Estas chicas ceden a la presión de sus parejas sin tener ninguna idea de lo que es necesario para ser feliz en la vida. Así, permiten que el primer adolescente que aparezca las deje embarazadas. El fruto de esta unión efímera, que dura lo que dura un coito, vivirá sin la presencia de un padre, en el seno de matriarcados desestructurados. Los niños, privados de apoyo, no identificarán el colegio como un lugar que te ayuda a triunfar en la vida y lo querrán dejar cuanto antes. Desorientados, encontrarán en el tráfico de drogas una forma de vida. Sin ningún tipo de ayuda, sus madres aceptarán trabajillos muy poco valorados.
 
Un mundo sin maridos
 
Tras veinte años de crisis de los valores familiares, inducidos por la revolución sexual de los años sesenta, los resultados son inequívocos. En Estados Unidos un tercio de las madres son solteras. La mayoría de estos niños pertenecen a las clases más bajas de la sociedad y, sobre todo, a la comunidad negra.
 
Un estudio realizado con profundidad por el Insituto Urban demuestra que una chica poco educada que elija casarse con un hombre, aunque éste tampoco esté muy cualificado, ni perciba un salario alto, se beneficiará de un nivel de vida incomparablemente mejor que el de sus homólogas solteras.
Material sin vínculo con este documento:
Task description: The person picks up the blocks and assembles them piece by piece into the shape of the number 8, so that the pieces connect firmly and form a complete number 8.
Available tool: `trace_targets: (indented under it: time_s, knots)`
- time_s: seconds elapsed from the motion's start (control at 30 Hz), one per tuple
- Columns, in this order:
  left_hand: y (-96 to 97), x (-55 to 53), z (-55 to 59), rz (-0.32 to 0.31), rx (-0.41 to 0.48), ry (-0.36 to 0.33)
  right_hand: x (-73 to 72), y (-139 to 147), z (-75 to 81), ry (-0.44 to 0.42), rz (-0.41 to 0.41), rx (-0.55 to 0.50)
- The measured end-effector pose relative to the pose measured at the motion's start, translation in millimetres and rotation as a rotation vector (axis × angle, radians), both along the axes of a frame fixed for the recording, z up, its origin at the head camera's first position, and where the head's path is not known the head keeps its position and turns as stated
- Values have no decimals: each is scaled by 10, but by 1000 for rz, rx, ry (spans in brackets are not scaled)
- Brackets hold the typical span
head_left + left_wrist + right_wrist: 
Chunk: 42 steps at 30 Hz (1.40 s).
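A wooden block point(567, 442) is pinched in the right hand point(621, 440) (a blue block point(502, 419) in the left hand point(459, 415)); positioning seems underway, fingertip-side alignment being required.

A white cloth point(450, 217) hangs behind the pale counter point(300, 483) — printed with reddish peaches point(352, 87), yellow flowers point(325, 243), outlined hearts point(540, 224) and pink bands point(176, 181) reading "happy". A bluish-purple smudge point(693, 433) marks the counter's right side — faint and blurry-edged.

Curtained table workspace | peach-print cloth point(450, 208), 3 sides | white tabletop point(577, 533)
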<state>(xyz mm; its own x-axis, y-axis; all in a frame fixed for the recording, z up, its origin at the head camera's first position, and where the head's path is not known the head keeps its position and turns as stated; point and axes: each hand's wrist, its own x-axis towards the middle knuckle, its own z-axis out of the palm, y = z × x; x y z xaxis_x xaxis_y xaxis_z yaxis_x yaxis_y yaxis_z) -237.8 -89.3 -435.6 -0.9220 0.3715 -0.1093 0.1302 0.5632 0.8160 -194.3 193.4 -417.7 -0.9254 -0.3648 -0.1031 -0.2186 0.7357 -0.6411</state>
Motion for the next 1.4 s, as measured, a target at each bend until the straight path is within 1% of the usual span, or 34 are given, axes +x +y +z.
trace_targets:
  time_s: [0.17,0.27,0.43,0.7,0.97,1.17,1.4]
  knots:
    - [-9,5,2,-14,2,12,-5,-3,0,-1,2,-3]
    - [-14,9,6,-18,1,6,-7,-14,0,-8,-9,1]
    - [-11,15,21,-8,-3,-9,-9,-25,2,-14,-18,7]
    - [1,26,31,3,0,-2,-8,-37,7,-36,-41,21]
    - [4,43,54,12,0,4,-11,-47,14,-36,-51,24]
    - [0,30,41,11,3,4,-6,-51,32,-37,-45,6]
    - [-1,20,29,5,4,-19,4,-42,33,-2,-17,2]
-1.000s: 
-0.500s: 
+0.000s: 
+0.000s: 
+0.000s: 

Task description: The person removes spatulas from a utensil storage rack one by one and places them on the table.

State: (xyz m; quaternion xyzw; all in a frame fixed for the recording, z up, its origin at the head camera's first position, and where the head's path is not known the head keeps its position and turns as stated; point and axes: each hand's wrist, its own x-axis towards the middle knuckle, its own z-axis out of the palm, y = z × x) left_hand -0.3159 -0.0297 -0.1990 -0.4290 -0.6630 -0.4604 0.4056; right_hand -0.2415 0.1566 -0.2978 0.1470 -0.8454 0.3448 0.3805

La soltería no es, por tanto, una elección deliberada, sino fruto de la ausencia de reflexión, de previsión y de sentido común.
 
En la columna de la socióloga Frank Furstenberg, en la revista Dissent, podemos leer lo siguiente: los padres con recursos materiales y culturales limitados tienen pocas posibilidades de mantenerse unidos en el seno de un matrimonio estable. Puesto que el poseer este capital psicológico, humano y material está íntimamente ligado con la estabilidad marital, es fácil confundir las consecuencias de un matrimonio estable con las de una buena educación parental.
 
¿Hay solución?
 
El trabajo de Kay S. Hymowitz se ha realizado a partir de los artículos publicados en la revista City Journal, lo que explica las repeticiones en los distintos capítulos. En la exposición de sus ideas la autora va tan lejos como se lo permite lo políticamente correcto. Por ello la cuestión crucial sobre la correlación entre las muchachas embarazadas y su cociente intelectual no ha sido abordada. Sin embargo, los estudios existentes al respecto son reveladores: la población marginada y pobre tiene un CI más bajo que la media. Siguiendo la misma táctica del camuflaje, la autora evoca la cuestión racial de manera alusiva. Así, cuando habla del caso de las «jóvenes chicas pobres», aunque no dice negras, los nombres citados hacen pensar inmediatamente en la comunidad afro-americana. Al igual que un lector francés sabe que los nombres Nelson, Dylan, Kevin, Noah, Cochrane o Sandy pertenecen, por lo general, a personas de clase baja.
 
A pesar de los remilgos de la autora, las conclusiones son claras y transparentes. El matrimonio, sin ser la receta mágica que garantiza el éxito social, es una condición sine qua non. Para intentar detener la espiral de la descomposición de la familia negra y sus consecuencias trágicas: fracaso escolar, criminalidad, paro y marginalización, la medida más urgente es hacer que estas chicas jóvenes envidien el matrimonio. Los bellos vestidos de novia serán más convincentes que los mejores argumentos racionales. Es algo así como aplicar el eterno deseo femenino a la ingeniería social.